The exhibition involves many disparate thoughts. All of the paintings represent an attempt to effectively displace an external world of appearances to an internal world of the imagination, an aim of impressionists which deserves revisiting periodically. Signs and painterly traces perform a transformative function, effected by transpositions of colour and metaphor. Each work strives for a harmonious synthesis of colour, line and form, a light-bathed unified field of paint, and ornamented spaces are all hopefully evident in works such as Bonnards’s View of a Bridge on the Seine, The River and The Leaning Orchid. Meanwhile, Blue Pool and to some extent, Bloom have a relationship with the early nudes of both Matisse and Picasso’s Blue Period drift towards abstraction of the line and form, lessons also observed by Richard Diebenkorn through to Peter Doig. Like Nocturne the use of many layers of saturated transparent blues means that the painting is based on some degree of reality while it is also allowed to drift towards a rival version of reality, a dreamlike state in which the imagery becomes more fluid and watery, and unapologetically decorative. Plumage, with its depiction of over-abundant featherage, offers a view of paradisal quantities that are not so much a retreat from reality but a heightened, almost hallucinatory version of reality. The Musician’s Garden was painted to various classical music on the ABC over several weeks, some weeks apart to add transparent layers, with the pulse of the music guiding the brushstrokes. Works like The River and Bonnard’s View of a Bridge on the Seine deliberately take on the character and quality of large tapestries.

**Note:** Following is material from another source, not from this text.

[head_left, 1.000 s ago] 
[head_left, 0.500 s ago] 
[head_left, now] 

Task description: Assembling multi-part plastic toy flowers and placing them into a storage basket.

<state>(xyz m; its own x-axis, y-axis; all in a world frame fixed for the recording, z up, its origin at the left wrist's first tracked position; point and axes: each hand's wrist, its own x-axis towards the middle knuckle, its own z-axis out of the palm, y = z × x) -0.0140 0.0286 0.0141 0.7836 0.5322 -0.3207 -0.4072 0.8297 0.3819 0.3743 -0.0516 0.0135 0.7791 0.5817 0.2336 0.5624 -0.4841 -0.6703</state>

In the series of modestly-scaled French Interiors the fecundity of nature is made orderly and seen usually via a window, deliberately introduced as an additional framing device within the picture plane, something used well by Whiteley, with a nod to Matisse. Harmony in Red is also a nod to the sophisticated palette of Matisse in a work of the same name, striking colour combinations that are resuscitated in contemporary works.